What needs to be done: Repeat every line of the material, character for character.

════════════════════

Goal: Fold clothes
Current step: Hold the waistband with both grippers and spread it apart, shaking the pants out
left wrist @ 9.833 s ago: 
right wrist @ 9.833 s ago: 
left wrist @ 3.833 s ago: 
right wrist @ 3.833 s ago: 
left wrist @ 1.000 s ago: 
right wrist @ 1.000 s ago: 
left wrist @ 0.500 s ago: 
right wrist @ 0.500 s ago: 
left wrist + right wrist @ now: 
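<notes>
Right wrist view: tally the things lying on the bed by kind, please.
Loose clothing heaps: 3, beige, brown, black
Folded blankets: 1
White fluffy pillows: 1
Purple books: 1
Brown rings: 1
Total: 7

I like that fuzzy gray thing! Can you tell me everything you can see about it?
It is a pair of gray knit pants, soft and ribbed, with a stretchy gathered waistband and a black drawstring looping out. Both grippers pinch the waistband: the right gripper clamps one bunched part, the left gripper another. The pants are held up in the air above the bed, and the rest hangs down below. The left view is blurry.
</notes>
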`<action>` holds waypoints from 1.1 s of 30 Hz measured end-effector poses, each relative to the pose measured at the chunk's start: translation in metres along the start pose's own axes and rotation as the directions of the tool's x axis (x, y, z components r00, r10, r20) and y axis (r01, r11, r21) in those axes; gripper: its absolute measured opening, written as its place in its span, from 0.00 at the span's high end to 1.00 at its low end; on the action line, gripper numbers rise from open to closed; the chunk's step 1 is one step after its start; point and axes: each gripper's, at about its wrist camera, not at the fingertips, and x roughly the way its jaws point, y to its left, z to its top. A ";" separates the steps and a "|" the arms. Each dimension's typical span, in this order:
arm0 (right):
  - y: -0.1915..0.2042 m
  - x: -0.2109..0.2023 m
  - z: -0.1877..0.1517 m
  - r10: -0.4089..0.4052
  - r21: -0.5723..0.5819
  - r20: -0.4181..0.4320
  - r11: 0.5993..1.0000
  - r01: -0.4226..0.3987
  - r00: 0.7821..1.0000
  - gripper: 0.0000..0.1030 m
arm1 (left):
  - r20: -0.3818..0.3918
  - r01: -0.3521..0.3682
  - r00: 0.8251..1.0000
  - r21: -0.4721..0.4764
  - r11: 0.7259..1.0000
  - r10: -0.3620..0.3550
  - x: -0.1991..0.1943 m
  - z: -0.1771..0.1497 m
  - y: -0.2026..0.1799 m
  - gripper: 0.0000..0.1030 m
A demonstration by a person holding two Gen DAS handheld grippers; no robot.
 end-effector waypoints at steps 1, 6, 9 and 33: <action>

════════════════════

Output:
Goal: Fold clothes
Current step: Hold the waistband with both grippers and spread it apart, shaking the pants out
left wrist @ 9.833 s ago: 
right wrist @ 9.833 s ago: 
left wrist @ 3.833 s ago: 
right wrist @ 3.833 s ago: 
left wrist @ 1.000 s ago: 
right wrist @ 1.000 s ago: 
left wrist @ 0.500 s ago: 
right wrist @ 0.500 s ago: 
left wrist + right wrist @ now: 
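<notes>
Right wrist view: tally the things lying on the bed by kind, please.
Loose clothing heaps: 3, beige, brown, black
Folded blankets: 1
White fluffy pillows: 1
Purple books: 1
Brown rings: 1
Total: 7

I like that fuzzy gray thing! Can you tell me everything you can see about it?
It is a pair of gray knit pants, soft and ribbed, with a stretchy gathered waistband and a black drawstring looping out. Both grippers pinch the waistband: the right gripper clamps one bunched part, the left gripper another. The pants are held up in the air above the bed, and the rest hangs down below. The left view is blurry.
</notes>
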`<action>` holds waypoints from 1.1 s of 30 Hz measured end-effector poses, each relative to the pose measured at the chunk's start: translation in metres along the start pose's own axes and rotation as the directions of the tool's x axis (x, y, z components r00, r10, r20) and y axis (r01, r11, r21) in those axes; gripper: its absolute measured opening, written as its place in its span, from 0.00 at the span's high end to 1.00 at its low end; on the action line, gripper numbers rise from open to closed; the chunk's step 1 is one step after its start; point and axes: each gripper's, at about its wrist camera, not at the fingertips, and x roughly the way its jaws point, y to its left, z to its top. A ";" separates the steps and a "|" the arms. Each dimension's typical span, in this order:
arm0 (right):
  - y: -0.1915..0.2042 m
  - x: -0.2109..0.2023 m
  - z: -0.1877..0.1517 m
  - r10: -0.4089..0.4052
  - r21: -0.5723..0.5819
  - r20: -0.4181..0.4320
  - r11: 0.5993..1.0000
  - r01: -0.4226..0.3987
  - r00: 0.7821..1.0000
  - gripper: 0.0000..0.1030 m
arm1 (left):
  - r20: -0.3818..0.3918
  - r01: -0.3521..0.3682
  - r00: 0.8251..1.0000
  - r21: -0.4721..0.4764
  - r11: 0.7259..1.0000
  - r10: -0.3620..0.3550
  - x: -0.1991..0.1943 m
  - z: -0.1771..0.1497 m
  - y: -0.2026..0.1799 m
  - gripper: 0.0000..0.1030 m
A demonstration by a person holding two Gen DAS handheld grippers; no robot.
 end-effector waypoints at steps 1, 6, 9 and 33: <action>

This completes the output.